182 places could be happier than the “UK’s happiest place”

29 October 2019
What was claimed

Ribble Valley is the happiest place in the UK.

Our verdict

It had the highest average happiness rating, in an ONS survey of all UK local authorities in 2018/19. But because scores are expressed as a range between two numbers, 182 local authorities could actually be happier than Ribble Valley.

“Ribble Valley officially named UK's happiest place”

The Guardian, 23 October 2019

Last week the Guardian reported that Ribble Valley is the happiest place in the UK.

This comes from a survey by the Office for National Statistics (ONS) which asked people “overall, how happy did you feel yesterday?”
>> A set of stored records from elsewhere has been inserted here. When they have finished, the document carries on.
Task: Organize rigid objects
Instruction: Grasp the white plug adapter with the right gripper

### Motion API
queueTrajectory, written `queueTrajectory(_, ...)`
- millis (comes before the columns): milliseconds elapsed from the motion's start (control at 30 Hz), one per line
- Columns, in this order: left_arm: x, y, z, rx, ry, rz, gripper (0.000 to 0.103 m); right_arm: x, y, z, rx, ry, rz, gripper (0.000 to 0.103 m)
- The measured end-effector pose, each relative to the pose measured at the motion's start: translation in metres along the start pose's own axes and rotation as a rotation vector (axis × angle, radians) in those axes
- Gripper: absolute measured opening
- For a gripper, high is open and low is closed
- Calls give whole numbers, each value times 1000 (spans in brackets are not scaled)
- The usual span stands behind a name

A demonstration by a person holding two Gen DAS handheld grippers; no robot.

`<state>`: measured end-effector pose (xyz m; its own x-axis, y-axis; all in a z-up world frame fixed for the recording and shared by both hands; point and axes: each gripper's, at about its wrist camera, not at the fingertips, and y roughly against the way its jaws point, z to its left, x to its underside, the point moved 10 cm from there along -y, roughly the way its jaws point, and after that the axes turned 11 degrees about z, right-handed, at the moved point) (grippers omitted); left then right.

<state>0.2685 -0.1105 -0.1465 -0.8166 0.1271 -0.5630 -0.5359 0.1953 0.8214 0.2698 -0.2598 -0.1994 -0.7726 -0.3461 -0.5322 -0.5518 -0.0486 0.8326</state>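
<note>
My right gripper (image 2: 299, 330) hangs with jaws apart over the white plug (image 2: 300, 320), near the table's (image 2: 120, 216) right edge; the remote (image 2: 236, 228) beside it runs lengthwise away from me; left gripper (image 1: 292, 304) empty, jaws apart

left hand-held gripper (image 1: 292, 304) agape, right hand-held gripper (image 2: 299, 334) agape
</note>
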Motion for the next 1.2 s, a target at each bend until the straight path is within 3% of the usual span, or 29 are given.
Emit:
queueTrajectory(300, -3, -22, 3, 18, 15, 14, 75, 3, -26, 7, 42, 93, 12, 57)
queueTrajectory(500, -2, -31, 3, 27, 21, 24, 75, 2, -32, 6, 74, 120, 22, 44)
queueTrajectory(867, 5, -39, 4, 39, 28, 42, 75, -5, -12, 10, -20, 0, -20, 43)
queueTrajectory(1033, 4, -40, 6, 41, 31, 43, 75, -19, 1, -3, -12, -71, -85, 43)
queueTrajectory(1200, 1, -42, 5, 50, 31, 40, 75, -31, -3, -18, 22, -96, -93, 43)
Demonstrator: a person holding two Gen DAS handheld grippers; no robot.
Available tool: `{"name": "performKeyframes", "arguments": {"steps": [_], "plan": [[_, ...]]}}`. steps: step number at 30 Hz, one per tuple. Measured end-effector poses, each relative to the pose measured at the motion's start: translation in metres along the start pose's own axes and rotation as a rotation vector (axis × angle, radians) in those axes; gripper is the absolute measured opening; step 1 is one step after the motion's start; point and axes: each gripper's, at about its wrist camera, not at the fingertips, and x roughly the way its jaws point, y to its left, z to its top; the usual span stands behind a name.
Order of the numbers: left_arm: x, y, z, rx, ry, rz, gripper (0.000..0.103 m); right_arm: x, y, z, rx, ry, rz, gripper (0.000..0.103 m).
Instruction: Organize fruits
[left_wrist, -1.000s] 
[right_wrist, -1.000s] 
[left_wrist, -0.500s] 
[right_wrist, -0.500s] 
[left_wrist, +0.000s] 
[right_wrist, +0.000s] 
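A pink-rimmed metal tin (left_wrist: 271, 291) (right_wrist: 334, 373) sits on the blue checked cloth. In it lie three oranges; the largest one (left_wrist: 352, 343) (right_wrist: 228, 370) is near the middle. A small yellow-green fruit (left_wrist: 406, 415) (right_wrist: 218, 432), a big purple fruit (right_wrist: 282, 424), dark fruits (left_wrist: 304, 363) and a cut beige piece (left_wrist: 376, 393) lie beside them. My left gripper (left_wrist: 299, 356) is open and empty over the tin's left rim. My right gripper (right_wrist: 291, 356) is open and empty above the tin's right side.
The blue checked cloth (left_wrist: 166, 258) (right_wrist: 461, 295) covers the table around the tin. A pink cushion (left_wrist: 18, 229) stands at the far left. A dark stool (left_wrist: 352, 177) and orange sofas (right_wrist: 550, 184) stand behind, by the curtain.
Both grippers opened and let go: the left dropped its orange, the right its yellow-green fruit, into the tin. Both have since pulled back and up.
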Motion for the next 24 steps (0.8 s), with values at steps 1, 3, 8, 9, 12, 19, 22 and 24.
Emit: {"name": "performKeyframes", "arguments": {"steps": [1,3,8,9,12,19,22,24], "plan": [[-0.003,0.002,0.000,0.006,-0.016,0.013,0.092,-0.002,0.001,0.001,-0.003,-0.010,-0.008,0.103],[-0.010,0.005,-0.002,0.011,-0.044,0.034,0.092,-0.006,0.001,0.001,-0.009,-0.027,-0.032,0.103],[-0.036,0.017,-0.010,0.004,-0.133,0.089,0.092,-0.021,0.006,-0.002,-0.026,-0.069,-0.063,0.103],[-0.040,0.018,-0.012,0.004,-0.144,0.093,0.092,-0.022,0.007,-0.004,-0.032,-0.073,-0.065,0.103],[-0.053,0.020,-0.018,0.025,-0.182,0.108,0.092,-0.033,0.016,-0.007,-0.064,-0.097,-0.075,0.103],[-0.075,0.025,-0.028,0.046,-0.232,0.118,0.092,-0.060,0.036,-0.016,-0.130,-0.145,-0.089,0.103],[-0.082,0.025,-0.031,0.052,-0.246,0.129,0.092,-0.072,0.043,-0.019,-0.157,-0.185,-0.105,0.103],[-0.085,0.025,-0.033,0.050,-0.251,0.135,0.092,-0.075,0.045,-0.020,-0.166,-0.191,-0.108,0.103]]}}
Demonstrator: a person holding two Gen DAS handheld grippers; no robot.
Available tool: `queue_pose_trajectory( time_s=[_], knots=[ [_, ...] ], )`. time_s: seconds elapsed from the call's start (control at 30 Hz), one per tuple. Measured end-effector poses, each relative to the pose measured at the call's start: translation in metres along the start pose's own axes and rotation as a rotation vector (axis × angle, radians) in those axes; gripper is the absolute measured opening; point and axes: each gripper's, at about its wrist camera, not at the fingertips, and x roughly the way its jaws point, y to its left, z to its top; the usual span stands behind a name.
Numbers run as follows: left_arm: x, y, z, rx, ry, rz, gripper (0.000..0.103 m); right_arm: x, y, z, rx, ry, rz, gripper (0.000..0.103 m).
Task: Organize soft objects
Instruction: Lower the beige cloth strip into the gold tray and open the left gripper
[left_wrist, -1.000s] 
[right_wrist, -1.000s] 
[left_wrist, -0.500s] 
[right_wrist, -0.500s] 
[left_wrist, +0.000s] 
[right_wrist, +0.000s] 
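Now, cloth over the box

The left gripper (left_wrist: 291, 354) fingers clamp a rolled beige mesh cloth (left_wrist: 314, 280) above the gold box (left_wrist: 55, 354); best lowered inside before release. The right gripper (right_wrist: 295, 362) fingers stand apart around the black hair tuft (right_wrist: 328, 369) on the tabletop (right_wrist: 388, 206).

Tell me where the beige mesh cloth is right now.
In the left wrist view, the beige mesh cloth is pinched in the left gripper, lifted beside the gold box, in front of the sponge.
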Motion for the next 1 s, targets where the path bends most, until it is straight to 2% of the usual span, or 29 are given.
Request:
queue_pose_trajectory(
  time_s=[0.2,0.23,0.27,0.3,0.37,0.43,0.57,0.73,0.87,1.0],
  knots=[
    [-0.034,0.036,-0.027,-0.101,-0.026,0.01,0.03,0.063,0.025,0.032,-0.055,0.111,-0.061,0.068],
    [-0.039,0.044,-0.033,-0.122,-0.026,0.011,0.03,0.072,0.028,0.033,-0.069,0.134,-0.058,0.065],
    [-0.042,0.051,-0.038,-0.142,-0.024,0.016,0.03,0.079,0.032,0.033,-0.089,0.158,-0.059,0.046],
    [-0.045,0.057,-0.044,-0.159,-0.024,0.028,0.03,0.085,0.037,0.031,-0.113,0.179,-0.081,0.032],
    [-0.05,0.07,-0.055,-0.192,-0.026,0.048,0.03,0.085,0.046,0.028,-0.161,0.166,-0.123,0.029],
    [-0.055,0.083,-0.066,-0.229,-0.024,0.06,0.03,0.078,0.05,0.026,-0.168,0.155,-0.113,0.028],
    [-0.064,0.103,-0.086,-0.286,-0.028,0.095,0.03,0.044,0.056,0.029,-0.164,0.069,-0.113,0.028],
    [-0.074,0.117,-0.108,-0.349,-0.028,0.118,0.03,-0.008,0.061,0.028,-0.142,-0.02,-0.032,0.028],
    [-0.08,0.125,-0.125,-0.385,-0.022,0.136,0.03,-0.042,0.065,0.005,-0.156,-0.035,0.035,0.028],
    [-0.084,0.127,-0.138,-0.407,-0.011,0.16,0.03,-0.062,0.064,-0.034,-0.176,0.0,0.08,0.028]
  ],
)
Respondents rated their happiness on a scale from 1 to 10 where 0 is “not at all” and 10 is “completely”. Ribble Valley’s average score of 8.30 was the highest of any local authority in the UK, for the year to March 2019.

A number of reasons have been suggested for why Ribble Valley reached the top spot—from its quiet lanes and transport links, to its burgeoning gastronomic reputation.

But there’s one other less-discussed possibility—uncertainties with the data.

The ONS says that ranking local authorities according to their average scores “may be misleading for various reasons”.

The main one is that because the number of people surveyed is quite small in some areas, the ONS isn’t entirely confident that the happiness level calculated completely reflects the actual happiness level of people in those areas. So, for each local authority, the ONS provides a lower and upper confidence interval—which express what range the happiness level could fall within.

So, for example, while the average score in Ribble Valley was 8.30, it had one of the lowest sample sizes—60 people—and the ONS thinks its true happiness score could be anywhere between 7.90 and 8.69.

That’s quite a wide margin of error, so if Ribble Valley’s happiness score was actually closer to the lower estimate of 7.90 then its ranking might change dramatically. 182 other local authorities have an upper confidence interval which is above 7.90. So almost half of all the UK’s local authorities could actually be happier than Ribble Valley.

In 2015/16 the area ranked 362 out of 389 local authorities on the measure. The volatility of the score over time perhaps further illustrates the wide margin of error associated with small sample sizes, rather than any genuine dramatic improvement in fortunes for the locals. Or perhaps it has genuinely been a brilliant few years for the denizens of Ribble Valley.